The cracker factory! Now how could you beat that one? Yes, teaching 2-3 hours per day differed little from the 60-hour work week of a cracker-factory worker. That one reminded me of Frank’s comment that his teaching college courses was akin to sharecropping. Christ, they couldn’t even recognize how relatively easy their jobs were! I worked at a factory, I welded at a shipyard, and I taught college courses. But I know damn well what was tough and what was not. College was not. Hmm. I wonder if Meth were trying to insult me with the C-word, “cracker.” And how they hated the white male! He was the cause of all their problems, including their salary raises, paid-vacation sabbaticals, three-hour workdays, and even their new president Obama, not to mention their life-time guaranteed job positions. I wrote back.

“Some of us have to work to feed our families,” you state, echoing the excuse of so many professors who would dismiss anyone critical of them for not manifesting the courage to speak rude truth. And yet the tenured professor, unlike other professionals with the exception of the supreme-court justice, enjoys life-time job security that can only be revoked if laws are broken. So, how can one possibly explain the amazing silence of 99.9% of the country’s tenured professors regarding the corrupt institutions and administrators that feed them? In other words, your “some of us have to work to feed our families” excuse is nonsense. SILENCE!
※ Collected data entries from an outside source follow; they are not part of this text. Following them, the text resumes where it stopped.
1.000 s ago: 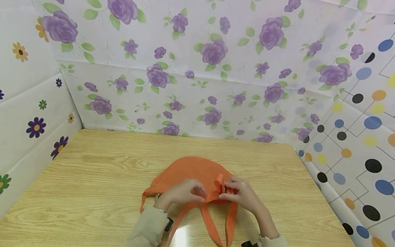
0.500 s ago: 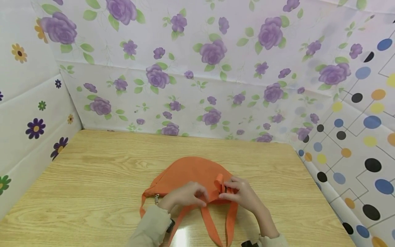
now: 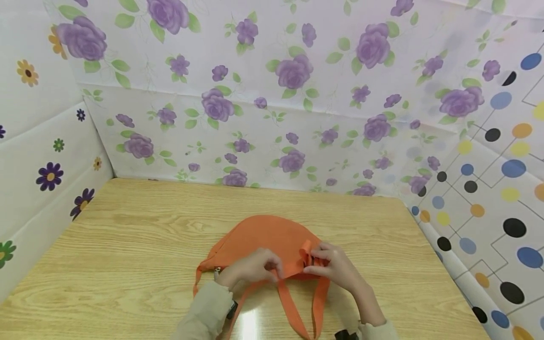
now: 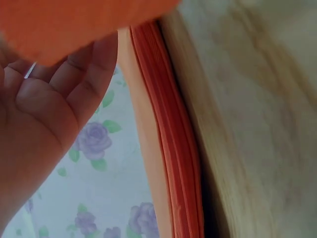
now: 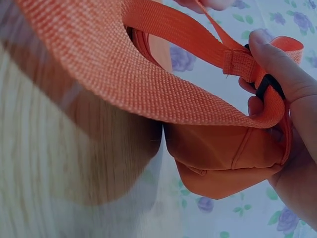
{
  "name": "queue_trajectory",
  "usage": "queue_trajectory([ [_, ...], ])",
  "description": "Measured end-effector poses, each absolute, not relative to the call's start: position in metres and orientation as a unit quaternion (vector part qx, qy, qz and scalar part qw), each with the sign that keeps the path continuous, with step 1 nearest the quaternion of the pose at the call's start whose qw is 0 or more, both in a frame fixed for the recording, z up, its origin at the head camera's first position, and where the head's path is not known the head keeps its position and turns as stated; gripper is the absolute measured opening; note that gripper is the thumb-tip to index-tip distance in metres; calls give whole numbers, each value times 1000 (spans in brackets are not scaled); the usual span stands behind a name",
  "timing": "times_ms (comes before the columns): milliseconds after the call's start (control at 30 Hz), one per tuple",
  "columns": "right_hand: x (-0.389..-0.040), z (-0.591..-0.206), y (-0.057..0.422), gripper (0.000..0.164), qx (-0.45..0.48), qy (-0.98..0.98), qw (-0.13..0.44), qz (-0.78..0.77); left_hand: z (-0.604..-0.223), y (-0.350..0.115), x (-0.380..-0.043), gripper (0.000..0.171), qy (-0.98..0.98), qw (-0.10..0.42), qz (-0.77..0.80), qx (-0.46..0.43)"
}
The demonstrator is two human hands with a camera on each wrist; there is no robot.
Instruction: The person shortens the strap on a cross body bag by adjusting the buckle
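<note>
An orange waist bag [image 3: 267,236] lies on the table, its zipper side toward me and its webbing strap [image 5: 148,94] looping down in front. My right hand [image 3: 337,267] pinches the strap at its black slider buckle [image 5: 270,87], thumb on the near side. A small loop of webbing [image 5: 290,47] stands up beside that thumb. Just to the left, my left hand [image 3: 257,267] has its thumb and fingertips together on a length of the strap, which runs from the buckle. In the left wrist view, blurred orange webbing [image 4: 84,25] hides those fingertips.
The wooden table [image 3: 148,226] extends around the bag. A zipper pull [image 3: 217,273] hangs at the bag's left end. Floral cloth [image 3: 255,118] walls the back, and dotted cloth [image 3: 488,212] stands at the right.
My left hand has shifted slightly on the strap, most recently a little left. The right hand's buckle and webbing loop have moved slightly right. The bag has stayed nearly still.
</note>
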State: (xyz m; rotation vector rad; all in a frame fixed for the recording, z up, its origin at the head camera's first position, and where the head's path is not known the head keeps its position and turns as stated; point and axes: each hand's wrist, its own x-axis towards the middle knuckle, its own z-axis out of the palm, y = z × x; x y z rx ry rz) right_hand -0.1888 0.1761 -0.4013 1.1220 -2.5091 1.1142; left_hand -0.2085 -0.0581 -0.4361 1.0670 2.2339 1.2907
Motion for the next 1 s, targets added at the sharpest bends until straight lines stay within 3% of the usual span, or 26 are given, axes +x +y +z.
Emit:
queue_trajectory([
  [267, -209, -434, 191, 13, 397, -841, 96, 355, -434, -70, -209, 15, 788, 166, 459, 374],
  [1000, -210, -434, 195, 21, 364, -859, 73, 353, -430, -111, -208, 11, 780, 165, 498, 340],
])
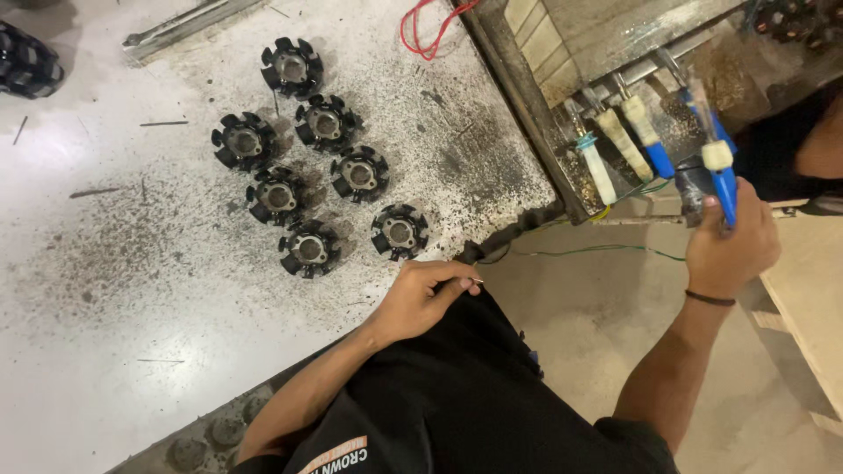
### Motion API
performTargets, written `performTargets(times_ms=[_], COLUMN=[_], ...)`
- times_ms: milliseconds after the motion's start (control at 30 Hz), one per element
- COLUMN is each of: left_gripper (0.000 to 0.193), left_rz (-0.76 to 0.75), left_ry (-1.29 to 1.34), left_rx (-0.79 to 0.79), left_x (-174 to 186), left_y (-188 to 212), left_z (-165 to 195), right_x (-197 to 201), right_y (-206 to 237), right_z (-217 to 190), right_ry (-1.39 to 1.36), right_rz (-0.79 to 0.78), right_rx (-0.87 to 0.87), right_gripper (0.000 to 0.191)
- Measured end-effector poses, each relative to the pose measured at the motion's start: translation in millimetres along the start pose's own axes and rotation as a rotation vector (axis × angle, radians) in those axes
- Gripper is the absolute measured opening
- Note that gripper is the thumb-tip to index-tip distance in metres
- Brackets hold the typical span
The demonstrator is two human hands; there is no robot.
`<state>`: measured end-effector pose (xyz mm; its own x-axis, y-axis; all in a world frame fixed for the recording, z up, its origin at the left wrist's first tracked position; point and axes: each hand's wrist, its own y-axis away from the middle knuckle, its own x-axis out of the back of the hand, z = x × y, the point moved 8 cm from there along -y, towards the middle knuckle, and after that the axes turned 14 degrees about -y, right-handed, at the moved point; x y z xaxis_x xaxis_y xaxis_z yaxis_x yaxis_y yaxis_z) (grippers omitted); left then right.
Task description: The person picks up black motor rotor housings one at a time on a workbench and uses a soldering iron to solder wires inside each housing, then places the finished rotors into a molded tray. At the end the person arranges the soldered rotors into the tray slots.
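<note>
My left hand [428, 294] rests at the edge of the white speckled table [132, 290], with thumb and forefinger pinched on the end of a thin wire [479, 281]. A green wire [597, 251] runs from there toward the right. My right hand [731, 241] is raised at the right, closed around a blue handle [725, 191] with a white tip. A dark part [694, 186] sits just left of its fingers. Several black toothed ring cores [325, 123] lie in a cluster on the table, apart from both hands.
A row of cream and blue levers [634, 132] hangs from a grimy metal fixture [536, 105] behind the table. A red wire loop [426, 35] lies at the top. A metal strip [184, 22] lies at the far left. Another person's arm [821, 145] shows at the right edge.
</note>
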<state>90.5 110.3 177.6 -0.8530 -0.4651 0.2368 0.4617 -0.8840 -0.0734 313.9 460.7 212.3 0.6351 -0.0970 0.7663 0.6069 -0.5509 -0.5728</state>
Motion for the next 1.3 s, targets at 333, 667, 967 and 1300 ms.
performTargets(times_ms=[333, 667, 967, 1300], left_gripper=[0.012, 0.013, 0.013, 0.015], left_rz=[0.057, 0.095, 0.137, 0.534], left_ry=[-0.067, -0.033, 0.021, 0.523], left_rx=[0.053, 0.099, -0.152, 0.033], left_x=[5.1, 23.5, -18.1, 40.2], left_y=[-0.1, 20.1, -0.7, 27.7], left_z=[23.9, 16.4, 14.9, -6.6], right_x=[-87.6, -40.2, -26.1, -14.6], right_y=[-93.0, -33.0, 52.3, 84.5], right_z=[80.1, 81.3, -156.2, -326.5], right_ry=[-0.106, 0.063, -0.681, -0.942], right_rz=[-0.149, -0.092, -0.073, -0.320], right_rx=[0.177, -0.024, 0.020, 0.919], right_gripper=[0.020, 0.022, 0.036, 0.044])
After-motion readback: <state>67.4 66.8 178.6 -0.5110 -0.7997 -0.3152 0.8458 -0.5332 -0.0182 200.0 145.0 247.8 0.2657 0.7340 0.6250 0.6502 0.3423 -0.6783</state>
You even use that excuse to dismiss the rude truth. After all, that rude truth inevitably makes those who have to turn a blind eye so they can feed their families, though they don’t really have to, look bad. No matter. The criticism remains valid. And there will always be excuses for keeping ones mouth shut in the face of corruption, which is why whistleblowers should be commended. In fact, rare academic whistleblowers should be honored with statues on their respective campuses. Because you have to work to feed your family and thus must not criticize the academic hand that stuffs your face does not mean that I cannot criticize it and that my criticism is not valid. At least have the intellectual integrity to recognize that fact. SILENCE!
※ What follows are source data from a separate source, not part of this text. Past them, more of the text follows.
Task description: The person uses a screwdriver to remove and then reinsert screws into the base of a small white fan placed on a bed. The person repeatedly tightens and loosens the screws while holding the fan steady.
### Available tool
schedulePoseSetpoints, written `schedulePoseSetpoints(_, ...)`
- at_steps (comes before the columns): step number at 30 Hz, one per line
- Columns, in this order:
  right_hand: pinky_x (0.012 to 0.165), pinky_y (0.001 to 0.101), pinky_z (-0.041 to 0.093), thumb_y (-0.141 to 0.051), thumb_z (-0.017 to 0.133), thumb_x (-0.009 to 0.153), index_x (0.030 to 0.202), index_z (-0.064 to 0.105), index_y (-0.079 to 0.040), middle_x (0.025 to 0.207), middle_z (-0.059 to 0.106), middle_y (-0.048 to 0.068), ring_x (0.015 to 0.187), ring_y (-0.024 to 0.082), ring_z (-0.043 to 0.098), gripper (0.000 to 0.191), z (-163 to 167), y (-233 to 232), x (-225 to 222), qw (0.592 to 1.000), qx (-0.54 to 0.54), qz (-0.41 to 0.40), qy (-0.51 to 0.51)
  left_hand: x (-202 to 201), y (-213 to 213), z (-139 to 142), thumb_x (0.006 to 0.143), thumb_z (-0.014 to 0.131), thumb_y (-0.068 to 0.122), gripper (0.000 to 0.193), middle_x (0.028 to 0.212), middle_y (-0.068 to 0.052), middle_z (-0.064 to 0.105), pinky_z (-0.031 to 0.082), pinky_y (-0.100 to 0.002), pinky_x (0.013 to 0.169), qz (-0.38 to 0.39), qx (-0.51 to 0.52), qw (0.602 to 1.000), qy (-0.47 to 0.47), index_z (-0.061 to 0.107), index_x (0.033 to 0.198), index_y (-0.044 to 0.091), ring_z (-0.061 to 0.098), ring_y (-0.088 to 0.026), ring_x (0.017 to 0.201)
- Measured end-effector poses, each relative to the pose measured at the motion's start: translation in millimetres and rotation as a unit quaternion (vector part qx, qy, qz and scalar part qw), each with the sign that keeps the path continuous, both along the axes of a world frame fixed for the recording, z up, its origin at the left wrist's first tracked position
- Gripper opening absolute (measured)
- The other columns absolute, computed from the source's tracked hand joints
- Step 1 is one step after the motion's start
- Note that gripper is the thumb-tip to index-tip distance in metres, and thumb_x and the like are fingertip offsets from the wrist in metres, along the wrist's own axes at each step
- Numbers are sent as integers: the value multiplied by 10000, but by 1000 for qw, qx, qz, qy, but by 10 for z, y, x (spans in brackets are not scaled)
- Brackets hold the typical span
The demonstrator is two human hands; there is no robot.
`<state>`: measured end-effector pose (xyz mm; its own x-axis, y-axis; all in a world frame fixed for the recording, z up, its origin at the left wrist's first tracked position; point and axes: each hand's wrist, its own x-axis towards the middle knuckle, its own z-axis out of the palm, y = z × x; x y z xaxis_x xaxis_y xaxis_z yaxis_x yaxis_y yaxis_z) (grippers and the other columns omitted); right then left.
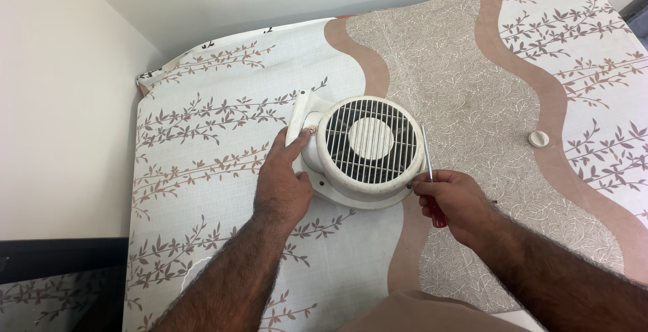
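A white fan heater [361, 151] with a round slatted grille lies face-up near the middle of a bed sheet [223, 122] printed with leafy twigs and wavy tan bands. The left hand [282, 185] rests against the heater's left side, fingers together, thumb up along the casing. The right hand [451, 200] is curled around a screwdriver [428, 163] (red handle, thin metal shaft), fingertips at the grille's lower right rim. A small white round cap [538, 138] sits well apart to the right.
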<state>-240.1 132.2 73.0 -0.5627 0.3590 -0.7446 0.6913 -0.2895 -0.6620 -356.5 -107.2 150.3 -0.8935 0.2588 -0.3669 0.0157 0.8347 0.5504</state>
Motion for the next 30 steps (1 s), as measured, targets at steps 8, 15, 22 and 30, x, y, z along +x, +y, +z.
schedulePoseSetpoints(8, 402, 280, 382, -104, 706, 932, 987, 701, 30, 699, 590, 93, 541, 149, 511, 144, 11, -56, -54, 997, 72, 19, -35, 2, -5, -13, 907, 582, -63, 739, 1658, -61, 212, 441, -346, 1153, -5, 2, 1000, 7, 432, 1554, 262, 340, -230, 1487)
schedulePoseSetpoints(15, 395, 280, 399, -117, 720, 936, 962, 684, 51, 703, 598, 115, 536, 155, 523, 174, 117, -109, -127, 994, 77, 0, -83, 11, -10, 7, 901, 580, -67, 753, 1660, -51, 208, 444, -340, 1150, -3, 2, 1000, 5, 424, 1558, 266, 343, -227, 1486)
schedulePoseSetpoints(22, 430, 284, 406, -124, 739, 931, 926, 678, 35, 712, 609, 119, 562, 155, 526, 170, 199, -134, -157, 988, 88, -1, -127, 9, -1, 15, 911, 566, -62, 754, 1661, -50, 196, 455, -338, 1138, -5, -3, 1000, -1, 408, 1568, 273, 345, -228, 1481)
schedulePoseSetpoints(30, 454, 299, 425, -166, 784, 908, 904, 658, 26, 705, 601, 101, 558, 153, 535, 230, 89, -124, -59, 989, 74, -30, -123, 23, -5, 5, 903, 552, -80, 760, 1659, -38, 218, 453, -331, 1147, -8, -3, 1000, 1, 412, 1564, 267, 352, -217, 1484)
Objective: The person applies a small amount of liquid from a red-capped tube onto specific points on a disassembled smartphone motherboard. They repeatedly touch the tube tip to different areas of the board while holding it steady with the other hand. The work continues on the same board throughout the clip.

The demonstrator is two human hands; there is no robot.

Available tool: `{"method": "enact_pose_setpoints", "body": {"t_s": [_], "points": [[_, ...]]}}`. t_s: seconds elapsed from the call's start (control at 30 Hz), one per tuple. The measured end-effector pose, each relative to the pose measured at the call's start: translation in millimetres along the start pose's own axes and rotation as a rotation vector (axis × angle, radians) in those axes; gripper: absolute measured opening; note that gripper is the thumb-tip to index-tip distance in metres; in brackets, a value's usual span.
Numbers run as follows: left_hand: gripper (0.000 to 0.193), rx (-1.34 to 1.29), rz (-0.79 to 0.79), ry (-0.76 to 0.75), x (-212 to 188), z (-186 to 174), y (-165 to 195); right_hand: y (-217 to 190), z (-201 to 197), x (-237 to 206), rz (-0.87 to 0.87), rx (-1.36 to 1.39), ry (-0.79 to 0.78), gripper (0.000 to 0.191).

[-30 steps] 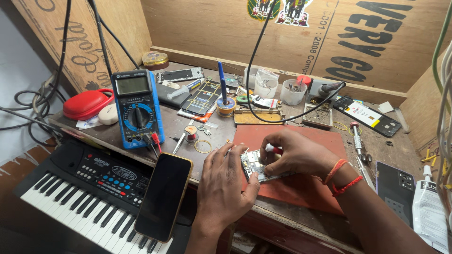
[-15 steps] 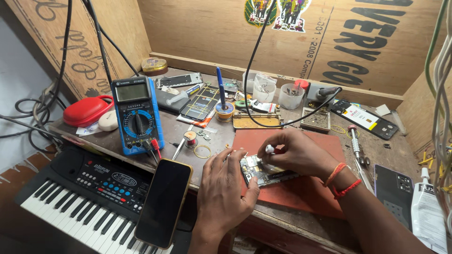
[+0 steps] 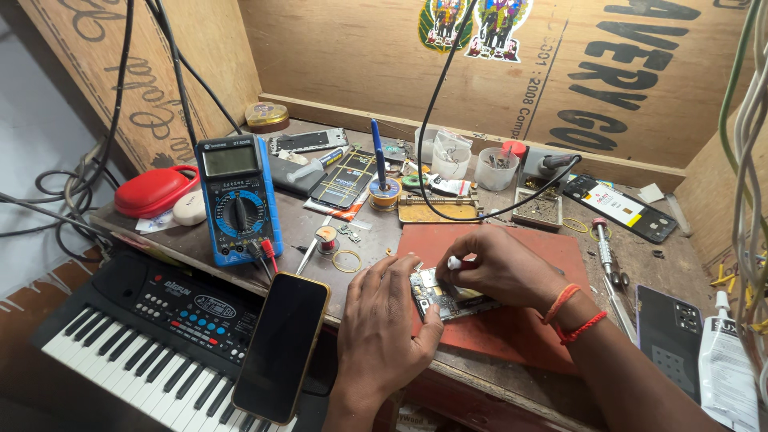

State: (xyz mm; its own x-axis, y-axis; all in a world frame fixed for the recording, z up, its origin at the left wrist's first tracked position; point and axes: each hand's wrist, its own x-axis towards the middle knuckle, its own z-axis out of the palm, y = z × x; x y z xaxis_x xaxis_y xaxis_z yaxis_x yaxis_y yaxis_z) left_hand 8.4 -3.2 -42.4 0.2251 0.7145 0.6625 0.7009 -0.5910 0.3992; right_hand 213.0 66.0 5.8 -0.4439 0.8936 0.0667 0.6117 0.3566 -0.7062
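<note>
The opened phone (image 3: 450, 298) lies on the red mat (image 3: 520, 320), its back off and circuit board bare, so work inside looks underway. Left hand (image 3: 384, 336) steadies its edge with curled fingers; right hand (image 3: 500, 268) pinches a white-tipped tool (image 3: 454, 262) over it.

A blue multimeter (image 3: 238, 198) stands tilted at the left of the counter (image 3: 528, 336), its grey rectangular screen (image 3: 228, 161) at the top. A black phone (image 3: 282, 346) in a yellow case lies across the keyboard, its screen dark. A colourful sticker (image 3: 478, 22) sits on the plywood back wall. A white-labelled tube (image 3: 726, 364) lies at the far right beside a dark phone back (image 3: 670, 328).
</note>
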Motion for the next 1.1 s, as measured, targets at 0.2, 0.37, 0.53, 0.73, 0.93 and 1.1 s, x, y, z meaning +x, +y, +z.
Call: {"method": "enact_pose_setpoints", "body": {"t_s": [0.2,0.37,0.53,0.73,0.93,1.1], "points": [[0.074,0.012,-0.016,0.035,0,1,0,-2,-15,-7,-0.027,0.058,0.291,0.012],[0.085,0.011,-0.07,-0.001,3,0,1,-9,-20,-13,-0.058,-0.139,0.461,0.013],[0.091,0.05,-0.094,-0.03,4,2,1,-10,-17,-13,-0.117,-0.225,0.445,0.012],[0.093,0.06,-0.106,-0.05,4,3,1,-4,-11,-8,-0.238,-0.221,0.406,0.017],[0.096,0.061,-0.107,-0.033,7,2,4,-2,-2,-6,-0.262,-0.314,0.443,0.016],[0.099,0.058,-0.128,0.016,8,1,8,-8,14,6,-0.233,-0.534,0.402,0.014]]}}
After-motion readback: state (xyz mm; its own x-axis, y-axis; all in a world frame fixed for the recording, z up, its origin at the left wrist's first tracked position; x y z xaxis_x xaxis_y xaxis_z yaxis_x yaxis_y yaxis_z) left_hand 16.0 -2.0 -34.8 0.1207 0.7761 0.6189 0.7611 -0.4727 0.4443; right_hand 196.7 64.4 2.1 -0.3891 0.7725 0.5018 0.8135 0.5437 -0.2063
Criticism ought to be examined and point-by-point refuted if you, for example, believe it not to be valid. Dismissing it as “ATTACK” has become a truly sad modus operandi of academic established-order literati. And I can back that assertion with scores of actual examples and statements, adding your correspondence to the sad, sad pile! Christ, what do you teach your students: the art of literary icon worship and groveling for three letters of recommendation?
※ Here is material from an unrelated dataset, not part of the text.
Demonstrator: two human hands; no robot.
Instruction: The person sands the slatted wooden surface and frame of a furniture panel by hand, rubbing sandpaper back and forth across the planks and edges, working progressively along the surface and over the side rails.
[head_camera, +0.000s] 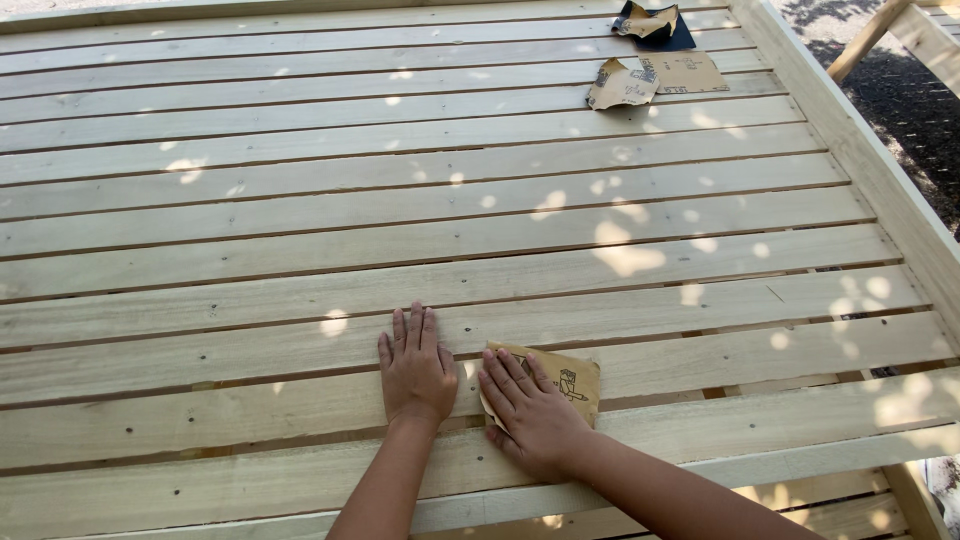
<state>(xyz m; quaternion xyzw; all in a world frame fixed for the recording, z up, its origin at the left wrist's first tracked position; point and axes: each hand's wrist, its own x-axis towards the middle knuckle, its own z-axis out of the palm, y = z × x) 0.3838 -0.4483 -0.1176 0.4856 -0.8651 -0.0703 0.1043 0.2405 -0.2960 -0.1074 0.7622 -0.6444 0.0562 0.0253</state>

Evidently, you've become yet another closed-minded academic of the literary established order—Iroquois female or white male, what difference? None at all! Sadly, you can't admit that even to yourself. You cannot even admit to having writer’s taboos, as in do not criticize the corrupt academic hand that feeds and do not criticize established-order icons. You cannot even admit that there is an academic/literary established order and that those like me who dare stand up on their hind legs apart from that herd to criticize it must be dismissed as angry or whatever and banned, censored, and ostracized. How sad… for literature AND democracy.

Meth responded: “I am not tenured, nor tenure track. You are wrong.”
Well, the response was laughable. Okay, I was wrong. She’s not tenured. And so what? I wrote again, but this time attaching a cartoon I sketched featuring Meth, Camel, and Branchlet.

I repeat: Will you consider inviting me as a rare dissident poet? Will you ask your university library to consider subscribing to The American Dissident so that it might abide by the ALA Library Bill of Rights, as in "Libraries should provide materials and information presenting all points of view..." not for the sake of faculty, but rather for that of students. Attached is a satirical cartoon I just drew on you and Ron. Enjoy.

No further response would ever come from her Barbara B. Bright Meth. DOA.